* _Goal of the exercise_: From the data below, repeat exactly the lines from the line with "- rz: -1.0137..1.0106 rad" to the line with "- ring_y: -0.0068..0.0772", both included.
==========
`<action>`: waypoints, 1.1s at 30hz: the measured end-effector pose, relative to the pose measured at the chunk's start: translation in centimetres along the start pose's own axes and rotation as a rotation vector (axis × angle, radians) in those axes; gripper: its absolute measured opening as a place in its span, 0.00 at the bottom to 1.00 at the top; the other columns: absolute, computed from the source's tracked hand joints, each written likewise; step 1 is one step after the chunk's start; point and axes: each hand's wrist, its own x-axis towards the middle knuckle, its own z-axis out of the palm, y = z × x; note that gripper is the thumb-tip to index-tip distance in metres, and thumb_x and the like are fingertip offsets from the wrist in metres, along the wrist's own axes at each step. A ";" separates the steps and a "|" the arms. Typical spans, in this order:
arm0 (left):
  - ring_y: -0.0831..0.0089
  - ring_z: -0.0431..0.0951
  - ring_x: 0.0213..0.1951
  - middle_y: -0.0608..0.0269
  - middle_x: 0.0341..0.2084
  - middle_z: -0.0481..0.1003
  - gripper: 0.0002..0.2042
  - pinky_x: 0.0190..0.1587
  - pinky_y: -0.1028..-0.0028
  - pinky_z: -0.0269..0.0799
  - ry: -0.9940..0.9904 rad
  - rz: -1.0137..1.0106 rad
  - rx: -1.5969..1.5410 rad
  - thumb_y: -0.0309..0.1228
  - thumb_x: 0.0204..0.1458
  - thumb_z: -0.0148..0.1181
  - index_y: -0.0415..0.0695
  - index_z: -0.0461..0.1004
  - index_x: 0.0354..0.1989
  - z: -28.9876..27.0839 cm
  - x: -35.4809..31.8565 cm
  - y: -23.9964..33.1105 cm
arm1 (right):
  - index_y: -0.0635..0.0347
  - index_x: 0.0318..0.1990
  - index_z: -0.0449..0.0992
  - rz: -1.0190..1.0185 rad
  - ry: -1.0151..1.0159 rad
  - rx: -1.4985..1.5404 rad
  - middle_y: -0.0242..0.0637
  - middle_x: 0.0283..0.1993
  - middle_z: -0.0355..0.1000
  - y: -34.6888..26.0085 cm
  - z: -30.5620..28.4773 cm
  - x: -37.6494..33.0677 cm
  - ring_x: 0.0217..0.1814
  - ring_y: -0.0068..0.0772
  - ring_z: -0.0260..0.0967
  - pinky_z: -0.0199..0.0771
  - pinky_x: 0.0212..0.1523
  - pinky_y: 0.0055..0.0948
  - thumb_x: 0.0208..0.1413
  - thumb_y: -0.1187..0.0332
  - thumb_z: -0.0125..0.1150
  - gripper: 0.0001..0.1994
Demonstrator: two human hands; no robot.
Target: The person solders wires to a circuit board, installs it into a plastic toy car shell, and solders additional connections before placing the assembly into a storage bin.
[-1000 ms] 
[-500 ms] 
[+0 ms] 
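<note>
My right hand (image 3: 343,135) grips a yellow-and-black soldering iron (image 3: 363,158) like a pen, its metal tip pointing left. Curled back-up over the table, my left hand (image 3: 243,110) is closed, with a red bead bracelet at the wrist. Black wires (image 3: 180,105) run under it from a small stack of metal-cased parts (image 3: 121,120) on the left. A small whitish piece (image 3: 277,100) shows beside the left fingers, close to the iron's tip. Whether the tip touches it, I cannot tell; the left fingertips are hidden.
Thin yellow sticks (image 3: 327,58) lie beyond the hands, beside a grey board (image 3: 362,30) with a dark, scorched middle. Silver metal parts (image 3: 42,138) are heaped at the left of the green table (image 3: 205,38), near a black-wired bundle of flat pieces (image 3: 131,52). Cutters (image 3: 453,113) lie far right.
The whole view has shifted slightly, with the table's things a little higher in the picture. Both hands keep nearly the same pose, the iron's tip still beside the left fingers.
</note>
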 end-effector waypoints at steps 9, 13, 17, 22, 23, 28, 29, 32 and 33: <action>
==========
* _Result for this exercise_:
  - rz: -1.0137..1.0106 rad
  - rx: -1.5969..1.5410 rad
  - thumb_y: -0.0309..0.1228
  - thumb_x: 0.0204..0.1458
  - thumb_z: -0.0148..0.1181
  - index_y: -0.0415..0.0695
  - index_z: -0.0461..0.1004
  - index_x: 0.0354..0.1989
  - z: -28.9876..27.0839 cm
  - x: -35.4809..31.8565 cm
  - y: -23.9964..33.1105 cm
arm1 (right):
  - index_y: -0.0635..0.0347
  - index_x: 0.0318..0.1990
  - index_z: -0.0449..0.0992
  - rz: -1.0190..1.0185 rad
  - ry: -1.0151..1.0159 rad
  - rx: -1.4985..1.5404 rad
  - middle_y: -0.0242..0.0637
  - middle_x: 0.0283..0.1993
  - middle_z: -0.0355..0.1000
  - y: -34.6888..26.0085 cm
  - z: -30.5620..28.4773 cm
  - x: -37.6494..33.0677 cm
  - ring_x: 0.0217..0.1814
  - ring_y: -0.0068..0.0772

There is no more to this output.